Une fois n’est pas coutume, le Jardin en fête de la Fondation de l’Isle a vécu au rythme des averses et des éclaircies, au château de Neuvic dimanche 26 avril. Pas de quoi effrayer les jardiniers en tout genre, puisque les entrées en fin de journée s’élevaient à près de 1 200 visiteurs. Sur le site, une cinquantaine d’exposants ont fait vivre les jardins de la graine au fruit, en passant par les arts de la vannerie, de la céramique ou encore les collections spéciales de la Bobine. Les jeunes des ateliers de l’IME n’ont pas été en reste en vendant leur mobilier de jardin, ainsi que des plants de tomates et de géranium et en assurant le repas du midi pour les exposants.

Prendre de la graine de l’Histoire

Michel Évrard devant son auditoire

Michel Évrard devant son auditoire

De son côté, l’intervention de l’ethnobotaniste et vice-président du Parc naturel régional Périgord – Limousin Michel Évrard, sur le thème « Comment cultiver son jardin », a intéressé bon nombre de personnes.
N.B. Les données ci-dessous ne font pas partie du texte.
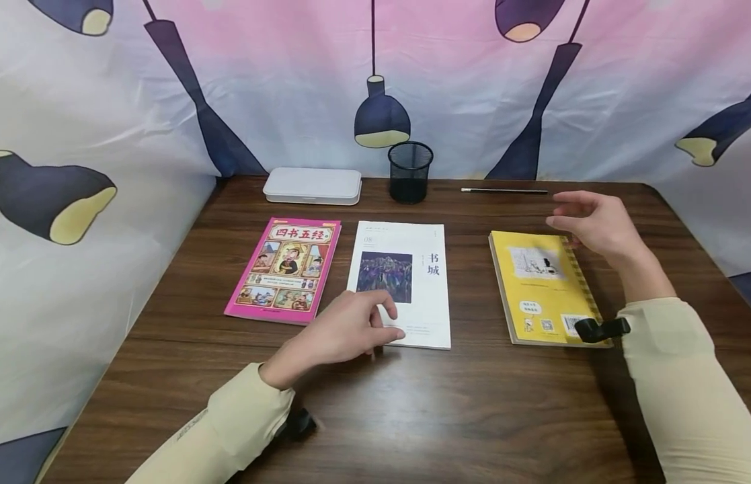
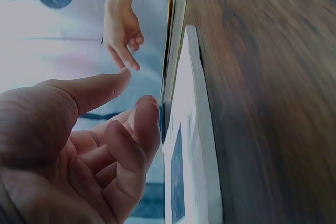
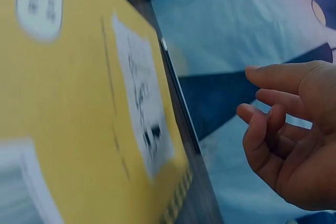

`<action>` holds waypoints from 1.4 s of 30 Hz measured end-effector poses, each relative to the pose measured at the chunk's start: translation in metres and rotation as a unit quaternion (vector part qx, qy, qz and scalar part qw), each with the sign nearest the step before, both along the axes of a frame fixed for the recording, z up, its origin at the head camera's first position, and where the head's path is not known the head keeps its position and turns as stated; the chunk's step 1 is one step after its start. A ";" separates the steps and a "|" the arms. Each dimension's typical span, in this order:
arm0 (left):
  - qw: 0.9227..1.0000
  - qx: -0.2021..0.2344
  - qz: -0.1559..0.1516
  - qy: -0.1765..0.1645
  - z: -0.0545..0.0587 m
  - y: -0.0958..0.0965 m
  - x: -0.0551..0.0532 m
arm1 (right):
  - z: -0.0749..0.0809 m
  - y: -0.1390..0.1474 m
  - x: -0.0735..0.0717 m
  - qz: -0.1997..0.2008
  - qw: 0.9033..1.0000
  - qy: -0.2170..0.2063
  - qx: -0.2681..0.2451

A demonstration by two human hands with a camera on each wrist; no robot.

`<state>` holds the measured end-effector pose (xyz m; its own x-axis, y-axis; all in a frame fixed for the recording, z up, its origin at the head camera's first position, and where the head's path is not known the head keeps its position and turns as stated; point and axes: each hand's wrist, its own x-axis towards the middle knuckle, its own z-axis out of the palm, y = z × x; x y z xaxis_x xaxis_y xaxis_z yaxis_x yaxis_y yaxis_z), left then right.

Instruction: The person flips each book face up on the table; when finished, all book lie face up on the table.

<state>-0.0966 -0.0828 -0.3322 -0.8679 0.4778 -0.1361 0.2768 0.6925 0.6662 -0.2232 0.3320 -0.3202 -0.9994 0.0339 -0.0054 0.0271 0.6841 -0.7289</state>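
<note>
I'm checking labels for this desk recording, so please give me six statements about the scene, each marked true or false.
1. The white book lies between the pink book and the yellow book. True.
2. The right grip holds the yellow book. False: it is empty, in the air near that book's far end.
3. The black pencil lies on the table. True.
4. In the head view, the mesh cup is left of the white case. False: it stands to the case's right.
5. The left grip is empty. True.
6. The pink book stands upright. False: it lies flat.
</note>
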 end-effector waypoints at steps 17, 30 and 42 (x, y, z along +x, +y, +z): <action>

C’est en revenant aux sources de l’agriculture que celui-ci a petit à petit déroulé le fil d’une histoire trop souvent oubliée : lorsque l’Homme abandonna sa peau de nomade pour celui de l’agriculteur, ce n’est ni sur les céréales, ni sur l’élevage que celui-ci a testé sa maîtrise, mais sur les arbres fruitiers. Or, l’arbre fut certainement le grand oublié des agronomes au démarrage de l’agriculture intensive, celui-ci étant alors systématiquement arraché. Ainsi, le pédagogue rappela sans cesse l’ingéniosité des espèces végétales pour survivre au gré des aléas climatiques et des migrations humaines : parthénogénèse du figuier, symbiose des plantes avec le champignon-mycélium, tomates sans eau de l’Hérault… Jean-Baptiste Lamarck semble ainsi tenir une revanche sur Darwin dans la théorie de l’évolution, prouvant la capacité de s’adapter des espèces sur le poids du hasard.

De cette démonstration, l’ethnobotaniste retient l’importance de la diversité des cultures, et remet en cause les pratiques qui se sont répandues au fil du dernier siècle : monoculture, labourage profond « qui met le grenier à la cave » , usage des pesticides qui tue les habitants du sol… Aux trois nutriments NPK promus par les vendeurs d’engrais chimiques, il rappelle que ce sont 32 minéraux qui sont nécessaires au métabolisme cellulaire des plantes. Ainsi, un paillis d’hiver semble plus à même de nourrir lombrics, champignons et bactéries nécessaires à la vie de la terre. « Et la bouillie bordelaise, c’est bien un fongicide, il ne faudrait donc pas en utiliser? », avance Guillaume, que nous avions croisé à la journée de la Terre à Saint-Aquilin. À l’affirmative de l’exposant, nombreux sont ceux à avoir tirer la moue devant ce qu’ils pensaient être un produit inoffensif. « Pourquoi est-ce qu’on ne change pas tout ça ? » intervenait alors un participant. À cela, Michel Évrard répondait par un haussement d’épaules, certainement trop conscient des obstacles alors que se profile la 6ème extinction des espèces. Mais il est de bon ton de commencer par remettre en place cette biodiversité pour favoriser l’autodéfense de nos petits jardins, quitte à ne pas labourer ou ne pas tondre tous les quatre matins. Un premier challenge de taille, car le courage n’est pas tant d’essuyer le premier échec que la critique sociale, admet-il : « Il faut supporter le regard des voisins, c’est peut-être ça le plus difficile ».